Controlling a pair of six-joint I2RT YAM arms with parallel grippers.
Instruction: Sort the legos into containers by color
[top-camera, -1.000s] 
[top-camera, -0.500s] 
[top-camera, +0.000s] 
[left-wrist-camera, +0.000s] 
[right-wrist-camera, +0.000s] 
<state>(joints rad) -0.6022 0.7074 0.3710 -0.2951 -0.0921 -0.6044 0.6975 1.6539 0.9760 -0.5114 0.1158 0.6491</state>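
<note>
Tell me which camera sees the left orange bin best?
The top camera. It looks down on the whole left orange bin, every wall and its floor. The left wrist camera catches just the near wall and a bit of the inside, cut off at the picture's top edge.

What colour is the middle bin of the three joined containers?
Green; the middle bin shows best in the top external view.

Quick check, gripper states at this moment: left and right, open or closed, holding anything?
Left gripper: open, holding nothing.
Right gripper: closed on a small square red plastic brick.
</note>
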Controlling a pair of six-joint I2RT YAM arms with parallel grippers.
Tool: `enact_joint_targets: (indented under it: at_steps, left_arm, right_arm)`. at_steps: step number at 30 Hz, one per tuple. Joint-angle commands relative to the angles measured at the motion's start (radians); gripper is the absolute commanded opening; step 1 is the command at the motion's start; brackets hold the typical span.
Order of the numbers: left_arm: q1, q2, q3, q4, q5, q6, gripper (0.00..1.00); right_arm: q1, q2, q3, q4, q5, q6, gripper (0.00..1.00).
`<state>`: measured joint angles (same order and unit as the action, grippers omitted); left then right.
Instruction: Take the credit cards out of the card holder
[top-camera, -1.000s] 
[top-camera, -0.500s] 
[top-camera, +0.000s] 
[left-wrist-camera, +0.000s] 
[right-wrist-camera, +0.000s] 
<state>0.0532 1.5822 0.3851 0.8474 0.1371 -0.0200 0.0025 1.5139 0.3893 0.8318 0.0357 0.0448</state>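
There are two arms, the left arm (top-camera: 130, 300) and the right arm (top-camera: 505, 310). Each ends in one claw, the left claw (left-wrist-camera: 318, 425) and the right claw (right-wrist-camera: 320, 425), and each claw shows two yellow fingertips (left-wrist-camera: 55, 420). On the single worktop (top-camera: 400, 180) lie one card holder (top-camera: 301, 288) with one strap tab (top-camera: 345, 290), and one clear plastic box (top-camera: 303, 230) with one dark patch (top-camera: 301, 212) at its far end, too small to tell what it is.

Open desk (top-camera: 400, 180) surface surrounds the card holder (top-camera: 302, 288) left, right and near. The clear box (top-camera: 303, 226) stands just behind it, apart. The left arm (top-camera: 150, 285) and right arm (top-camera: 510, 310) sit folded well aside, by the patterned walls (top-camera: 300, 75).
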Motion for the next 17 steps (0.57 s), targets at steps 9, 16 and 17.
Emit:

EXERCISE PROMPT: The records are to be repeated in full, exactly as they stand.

ANSWER BOX:
Controlling a pair of six-joint I2RT YAM arms with parallel grippers.
Instruction: Sort the legos into containers by color
[top-camera, -1.000s] 
[top-camera, -0.500s] 
[top-camera, +0.000s] 
[left-wrist-camera, +0.000s] 
[right-wrist-camera, +0.000s] 
<state>(joints rad) -0.6022 0.7074 0.3710 -0.2951 -0.0921 -0.6044 0.6975 1.6539 0.9760 -0.5114 0.1158 0.6491</state>
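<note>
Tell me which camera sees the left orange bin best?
The top camera. It looks down on the whole left orange bin, every wall and its floor. The left wrist camera catches just the near wall and a bit of the inside, cut off at the picture's top edge.

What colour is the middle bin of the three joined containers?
Green; the middle bin shows best in the top external view.

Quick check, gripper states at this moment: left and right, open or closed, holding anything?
Left gripper: open, holding nothing.
Right gripper: closed on a small square red plastic brick.
</note>
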Controlling a pair of six-joint I2RT YAM arms with parallel grippers.
Tool: `enact_joint_targets: (indented under it: at_steps, left_arm, right_arm)`. at_steps: step number at 30 Hz, one per tuple. Joint-angle commands relative to the angles measured at the motion's start (radians); gripper is the absolute commanded opening; step 1 is the command at the motion's start; brackets hold the typical span.
Order of the numbers: left_arm: q1, q2, q3, q4, q5, q6, gripper (0.00..1.00); right_arm: q1, q2, q3, q4, q5, q6, gripper (0.00..1.00).
`<state>`: measured joint angles (same order and unit as the action, grippers omitted); left then right.
Instruction: Take the credit cards out of the card holder
[top-camera, -1.000s] 
[top-camera, -0.500s] 
[top-camera, +0.000s] 
[left-wrist-camera, +0.000s] 
[right-wrist-camera, +0.000s] 
<state>0.0532 1.5822 0.3851 0.8474 0.1371 -0.0200 0.0025 1.5139 0.3893 0.8318 0.0357 0.0448</state>
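There are two arms, the left arm (top-camera: 130, 300) and the right arm (top-camera: 505, 310). Each ends in one claw, the left claw (left-wrist-camera: 318, 425) and the right claw (right-wrist-camera: 320, 425), and each claw shows two yellow fingertips (left-wrist-camera: 55, 420). On the single worktop (top-camera: 400, 180) lie one card holder (top-camera: 301, 288) with one strap tab (top-camera: 345, 290), and one clear plastic box (top-camera: 303, 230) with one dark patch (top-camera: 301, 212) at its far end, too small to tell what it is.

Open desk (top-camera: 400, 180) surface surrounds the card holder (top-camera: 302, 288) left, right and near. The clear box (top-camera: 303, 226) stands just behind it, apart. The left arm (top-camera: 150, 285) and right arm (top-camera: 510, 310) sit folded well aside, by the patterned walls (top-camera: 300, 75).
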Motion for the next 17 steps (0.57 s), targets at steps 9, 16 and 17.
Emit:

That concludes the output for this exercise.